Baiat Taat Bagi Negeri-Negeri yang Lain
Apabila suatu
daerah atau negeri telah memenuhi syarat utama tersebut, maka khilafah
benar-benar telah terwujud dengan terlaksananya baiat oleh penduduk negeri itu
kepada Khalifah. Orang yang dibaiat dengan baiat in’iqad sesuai dengan ketentuan syariah itu menjadi khalifah
yang sah, dan selanjutnya tidak boleh membaiat khalifah lain. Apabila ada
negeri lain yang membaiat khalifah lain setelah itu, maka baiatnya batal dan
tidak sah. Rasulullah saw. bersabda:
إِذَا بُويِعَ لِخَلِيفَتَيْنِ
فَاقْتُلُوْا الآخَرَ مِنْهُمَا
Apabila dibaiat dua orang khalifah,
maka bunuhlah khalifah yang lain (terakhir) dari keduanya (HR Muslim).
Jika Khilafah telah tegak di suatu negeri, dan khalifah telah terwujud, maka wajib bagi kaum Muslim di seluruh dunia untuk bergabung di bawah panji Khilafah dan membaiat khalifah tersebut sebagai baiat taat. Sebab, jika tidak, maka semuanya berdosa di sisi Allah SWT (Rodhi, Hizb at-Tahrir Tsaqafatuhu wa Manhajuhu fi Iqamah Dawlah al-Khilafah al-Islamiyah. Hlm. 234; Hizbut Tahrir, Ajhizah Dawlah al-Khilâfah fi al-Hukm wa al-Idârah, hlm. 26).

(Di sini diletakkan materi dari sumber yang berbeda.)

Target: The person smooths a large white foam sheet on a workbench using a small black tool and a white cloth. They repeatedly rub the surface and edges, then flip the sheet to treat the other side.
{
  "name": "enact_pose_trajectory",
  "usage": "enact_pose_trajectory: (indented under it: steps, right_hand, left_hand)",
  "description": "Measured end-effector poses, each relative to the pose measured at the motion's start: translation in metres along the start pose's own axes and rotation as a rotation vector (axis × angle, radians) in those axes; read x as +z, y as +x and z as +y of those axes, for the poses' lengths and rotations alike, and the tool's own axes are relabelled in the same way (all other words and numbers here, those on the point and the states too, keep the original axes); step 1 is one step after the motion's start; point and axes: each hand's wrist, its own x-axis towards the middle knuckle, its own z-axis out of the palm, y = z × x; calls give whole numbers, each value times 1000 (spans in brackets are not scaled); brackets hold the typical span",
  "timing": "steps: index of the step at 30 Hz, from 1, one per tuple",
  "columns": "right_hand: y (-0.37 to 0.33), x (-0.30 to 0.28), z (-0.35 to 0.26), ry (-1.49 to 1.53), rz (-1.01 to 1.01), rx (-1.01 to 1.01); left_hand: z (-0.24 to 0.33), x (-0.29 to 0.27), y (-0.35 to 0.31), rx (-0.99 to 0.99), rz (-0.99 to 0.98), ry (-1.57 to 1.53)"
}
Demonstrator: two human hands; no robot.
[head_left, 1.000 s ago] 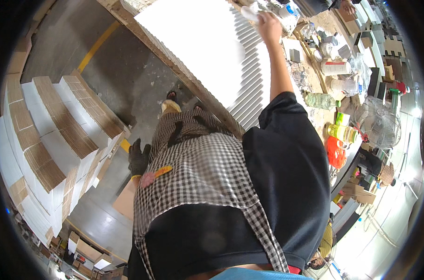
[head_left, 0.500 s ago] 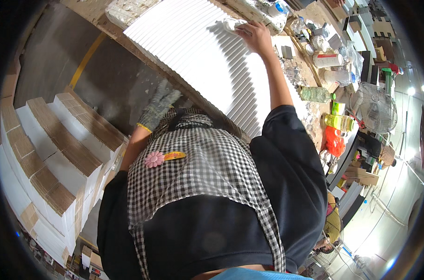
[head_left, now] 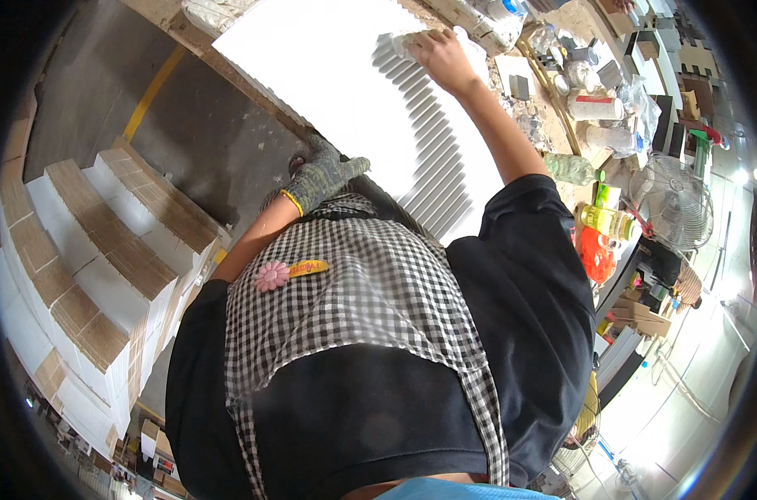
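Note:
A white, finely ridged surface (head_left: pixel 328 83), like the overlapping edges of many fanned sheets, covers the workbench in front of me. My right hand (head_left: pixel 441 58) is bare and closes around a crumpled white cloth (head_left: pixel 404 43), which rests on the far right part of these ridges. Shadow from my arm makes the ridges below it stand out; elsewhere glare washes them out. My left hand (head_left: pixel 324 173), in a grey knitted glove with a yellow cuff, is at the near edge of the ridged surface. Its thumb and fingers are spread, and nothing shows in its grasp.
Bottles, including a green one (head_left: pixel 569 168) and a yellow one (head_left: pixel 605 222), crowd the bench's right side, with a red bag (head_left: pixel 596 254) and a fan (head_left: pixel 672 200). Tall stacks of white and brown boards (head_left: pixel 103 233) stand at left. A yellow line (head_left: pixel 155 93) crosses the floor.
My left hand, blurred earlier beside the bench, has moved up and right to the near edge of the ridged surface. My right hand has shifted slightly left with the cloth.

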Motion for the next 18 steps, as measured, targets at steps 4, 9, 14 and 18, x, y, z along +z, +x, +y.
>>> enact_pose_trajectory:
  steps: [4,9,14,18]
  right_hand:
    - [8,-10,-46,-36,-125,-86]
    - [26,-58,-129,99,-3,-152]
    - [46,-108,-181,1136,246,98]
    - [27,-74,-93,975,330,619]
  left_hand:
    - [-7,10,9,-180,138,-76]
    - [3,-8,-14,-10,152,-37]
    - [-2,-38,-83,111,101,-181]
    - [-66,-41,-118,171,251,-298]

WalLâhu a’lam bish-shawâb.
Daftar Bacaan
Anis, Dr. Ibrahim, Al-Mu’jam al-Wasîth, (tanpa
penerbit), tanpa tahun.
Haikal, Dr. Muhammad Khair, Al-Jihâd wal Qitâl fi as-Siyâsah asy-Syar’iyah (Beirut: Darul Bayariq), Cetakan II, 1996.
Hizbut Tahrir, Ajhizah Dawlah al-Khilâfah (fi al-Hukm wa al-Idârah) (Beirut: Darul Ummah), Cetakan I, 2005.

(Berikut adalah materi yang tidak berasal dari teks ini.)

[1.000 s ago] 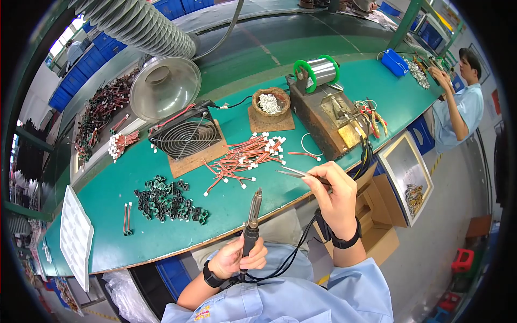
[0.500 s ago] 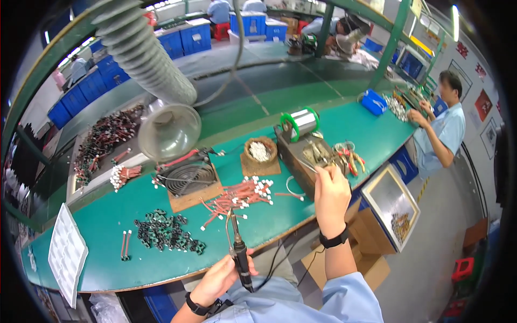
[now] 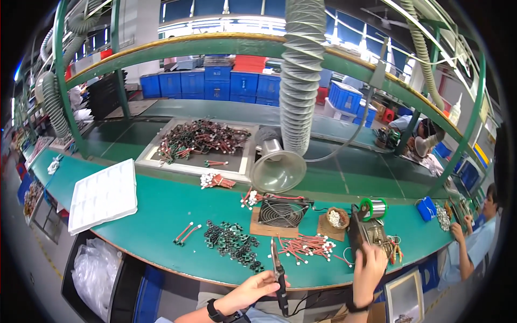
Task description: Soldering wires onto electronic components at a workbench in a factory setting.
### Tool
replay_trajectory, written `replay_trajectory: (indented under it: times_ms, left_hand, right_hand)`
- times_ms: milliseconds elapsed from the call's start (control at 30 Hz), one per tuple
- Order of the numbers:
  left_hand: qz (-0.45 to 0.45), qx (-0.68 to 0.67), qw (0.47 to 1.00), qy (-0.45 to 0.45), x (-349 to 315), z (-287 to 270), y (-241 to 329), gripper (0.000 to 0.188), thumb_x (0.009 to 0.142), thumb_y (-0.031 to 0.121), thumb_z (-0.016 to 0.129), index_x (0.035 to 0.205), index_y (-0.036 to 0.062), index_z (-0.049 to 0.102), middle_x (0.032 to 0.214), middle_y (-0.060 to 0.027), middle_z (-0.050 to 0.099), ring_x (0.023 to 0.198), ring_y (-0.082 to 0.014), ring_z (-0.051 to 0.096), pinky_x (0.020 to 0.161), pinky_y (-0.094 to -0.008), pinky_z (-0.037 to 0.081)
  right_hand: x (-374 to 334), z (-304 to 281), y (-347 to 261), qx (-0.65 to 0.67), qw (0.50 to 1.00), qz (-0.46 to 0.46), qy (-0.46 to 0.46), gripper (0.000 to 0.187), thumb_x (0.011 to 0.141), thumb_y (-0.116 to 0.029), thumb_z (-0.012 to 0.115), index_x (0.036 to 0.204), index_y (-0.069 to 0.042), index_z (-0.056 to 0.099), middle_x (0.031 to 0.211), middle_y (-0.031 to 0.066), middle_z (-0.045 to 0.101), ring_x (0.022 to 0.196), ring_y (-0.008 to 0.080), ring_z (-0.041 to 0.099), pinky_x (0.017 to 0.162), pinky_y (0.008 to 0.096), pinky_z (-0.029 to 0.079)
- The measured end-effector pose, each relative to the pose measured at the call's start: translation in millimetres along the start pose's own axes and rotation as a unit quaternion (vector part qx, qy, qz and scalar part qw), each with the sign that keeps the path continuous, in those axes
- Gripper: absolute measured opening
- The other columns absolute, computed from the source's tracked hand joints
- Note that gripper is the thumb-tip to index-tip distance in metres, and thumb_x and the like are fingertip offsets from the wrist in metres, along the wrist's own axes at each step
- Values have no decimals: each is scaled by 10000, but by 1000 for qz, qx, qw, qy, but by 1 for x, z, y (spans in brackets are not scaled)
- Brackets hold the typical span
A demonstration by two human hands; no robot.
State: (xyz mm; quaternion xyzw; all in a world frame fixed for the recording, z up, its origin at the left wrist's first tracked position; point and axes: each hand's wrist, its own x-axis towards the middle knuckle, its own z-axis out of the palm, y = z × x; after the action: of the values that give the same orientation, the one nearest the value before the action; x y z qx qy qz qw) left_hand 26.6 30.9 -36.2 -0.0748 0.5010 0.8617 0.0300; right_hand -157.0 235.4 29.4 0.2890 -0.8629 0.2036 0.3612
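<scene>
The person's left hand [image 3: 257,288] is wrapped round the dark handle of a soldering iron [image 3: 279,277], which points up past the front edge of the green bench [image 3: 161,207], its tip seen between a heap of black-and-green connectors [image 3: 231,242] and a spread of red wire leads [image 3: 307,246] with white plugs. The right hand [image 3: 369,269] is by the near end of a dark metal box [image 3: 355,231], next to a green-rimmed spool [image 3: 374,209], fingers bent; I can't tell whether anything is pinched in them. Behind the leads, a black fan [image 3: 281,215] and a round pot [image 3: 337,218] of white bits sit on wooden boards, so reaching room is tight there. It's looser on the left: green top runs from the connectors past a pair of red leads [image 3: 187,234] to a white moulded tray [image 3: 105,196], whose near corner comes right to the front edge. A see-through hood [image 3: 278,171] hangs towards the back. Any lettering on the blue bins [image 3: 244,84] farther off is too small for me to read
</scene>
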Motion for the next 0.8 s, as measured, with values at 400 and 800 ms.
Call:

Khallaf, Abadul Wahab, As-Siyâsah asy-Syar’iyyah, (Beirut: Muassasah al-Risalah), Cetakan V, 1993.
An-Nabhani, Asy-Syaikh Taqiyuddih, Muqaddimah ad-Dustûr aw al-Asbâb al-Mujîbah Lahu, Jilid I, (Beirut: Darul Ummah), Cetakan II, 2009.
Rodhi, Muhammad Muhsin, Hizb at-Tahrir Tsaqafatuhu wa Manhajuhu fi Iqamah Dawlah al-Khilafah
al-Islamiyah, (Departemen
Pendidikan Tinggi dan Kajian Keilmuan Universitas Islam Baghdad), 2006.

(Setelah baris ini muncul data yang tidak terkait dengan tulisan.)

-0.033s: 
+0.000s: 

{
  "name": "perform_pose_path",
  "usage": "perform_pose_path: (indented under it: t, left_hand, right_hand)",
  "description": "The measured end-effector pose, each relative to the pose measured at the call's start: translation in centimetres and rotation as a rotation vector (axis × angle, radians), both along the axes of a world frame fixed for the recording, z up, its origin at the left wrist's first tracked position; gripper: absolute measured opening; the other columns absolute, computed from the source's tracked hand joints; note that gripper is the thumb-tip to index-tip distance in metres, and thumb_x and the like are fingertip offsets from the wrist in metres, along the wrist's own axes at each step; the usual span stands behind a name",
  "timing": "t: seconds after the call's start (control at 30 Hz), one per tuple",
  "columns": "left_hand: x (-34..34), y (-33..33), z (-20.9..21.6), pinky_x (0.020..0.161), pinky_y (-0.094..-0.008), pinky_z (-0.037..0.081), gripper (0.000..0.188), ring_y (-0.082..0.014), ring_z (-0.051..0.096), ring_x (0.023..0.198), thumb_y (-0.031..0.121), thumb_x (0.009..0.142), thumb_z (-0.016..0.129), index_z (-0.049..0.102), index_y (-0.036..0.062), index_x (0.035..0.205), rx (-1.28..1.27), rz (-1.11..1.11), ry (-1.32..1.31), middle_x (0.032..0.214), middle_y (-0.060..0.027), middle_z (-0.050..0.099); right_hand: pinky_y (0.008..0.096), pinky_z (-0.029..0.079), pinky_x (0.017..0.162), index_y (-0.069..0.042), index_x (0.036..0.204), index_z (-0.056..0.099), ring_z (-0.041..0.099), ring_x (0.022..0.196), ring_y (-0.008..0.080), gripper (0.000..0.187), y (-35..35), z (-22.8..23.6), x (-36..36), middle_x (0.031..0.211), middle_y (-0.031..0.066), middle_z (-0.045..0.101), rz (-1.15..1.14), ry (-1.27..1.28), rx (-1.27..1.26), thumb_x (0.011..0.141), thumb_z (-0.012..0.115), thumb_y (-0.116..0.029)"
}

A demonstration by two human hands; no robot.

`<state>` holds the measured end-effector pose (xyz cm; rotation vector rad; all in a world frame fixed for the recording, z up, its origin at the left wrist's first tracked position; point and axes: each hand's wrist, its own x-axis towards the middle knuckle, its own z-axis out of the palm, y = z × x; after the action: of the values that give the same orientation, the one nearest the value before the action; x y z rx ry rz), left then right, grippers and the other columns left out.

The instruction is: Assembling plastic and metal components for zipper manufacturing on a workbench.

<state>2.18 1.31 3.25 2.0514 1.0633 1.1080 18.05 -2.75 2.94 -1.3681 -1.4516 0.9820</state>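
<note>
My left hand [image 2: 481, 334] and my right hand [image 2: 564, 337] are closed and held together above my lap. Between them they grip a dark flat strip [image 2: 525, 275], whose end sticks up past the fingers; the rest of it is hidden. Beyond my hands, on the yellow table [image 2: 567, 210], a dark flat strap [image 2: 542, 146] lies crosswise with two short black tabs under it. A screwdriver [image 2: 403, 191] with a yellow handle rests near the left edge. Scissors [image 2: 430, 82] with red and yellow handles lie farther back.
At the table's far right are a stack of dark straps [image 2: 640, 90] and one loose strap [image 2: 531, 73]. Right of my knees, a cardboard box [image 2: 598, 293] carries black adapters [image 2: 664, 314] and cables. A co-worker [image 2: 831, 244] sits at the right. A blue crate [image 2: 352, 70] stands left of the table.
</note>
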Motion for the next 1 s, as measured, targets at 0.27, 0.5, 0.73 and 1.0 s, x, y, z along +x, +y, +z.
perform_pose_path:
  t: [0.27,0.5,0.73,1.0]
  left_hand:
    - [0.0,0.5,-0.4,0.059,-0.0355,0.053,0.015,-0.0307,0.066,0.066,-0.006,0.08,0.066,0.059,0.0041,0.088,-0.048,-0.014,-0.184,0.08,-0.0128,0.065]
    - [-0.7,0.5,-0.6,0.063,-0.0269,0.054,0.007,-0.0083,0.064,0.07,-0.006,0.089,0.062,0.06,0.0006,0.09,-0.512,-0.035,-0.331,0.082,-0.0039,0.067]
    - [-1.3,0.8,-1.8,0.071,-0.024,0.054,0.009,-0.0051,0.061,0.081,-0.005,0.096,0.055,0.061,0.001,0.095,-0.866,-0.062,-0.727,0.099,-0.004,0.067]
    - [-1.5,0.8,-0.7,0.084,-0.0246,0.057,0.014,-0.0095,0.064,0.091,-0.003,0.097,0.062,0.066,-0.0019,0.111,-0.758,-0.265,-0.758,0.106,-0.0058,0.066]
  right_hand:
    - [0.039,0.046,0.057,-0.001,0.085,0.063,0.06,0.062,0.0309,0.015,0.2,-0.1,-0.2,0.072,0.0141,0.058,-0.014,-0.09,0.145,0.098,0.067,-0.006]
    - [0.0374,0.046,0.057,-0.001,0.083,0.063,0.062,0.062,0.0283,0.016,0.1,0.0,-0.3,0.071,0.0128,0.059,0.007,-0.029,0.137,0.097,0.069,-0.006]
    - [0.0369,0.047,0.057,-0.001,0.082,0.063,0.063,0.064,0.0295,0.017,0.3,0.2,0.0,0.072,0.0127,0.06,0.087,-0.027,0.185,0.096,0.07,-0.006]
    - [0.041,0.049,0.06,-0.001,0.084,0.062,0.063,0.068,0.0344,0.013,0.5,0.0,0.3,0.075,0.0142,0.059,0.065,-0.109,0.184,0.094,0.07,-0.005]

Qol’ahji, Prof. Dr. Muhammad Rawwas, Sirah Nabawiyah Sisi Politis Perjuangan Rasulullah saw, (Bogor: Al Azhar Press) Cetakan V, 2011.
Az-Zamakhsyarai, Mahmud bin Umar bin Muhammad bin Ahmad al-Khawarizmi, Tafsir al-Kasysyâf, (Beirut: Darul Fikr), tanpa tahun.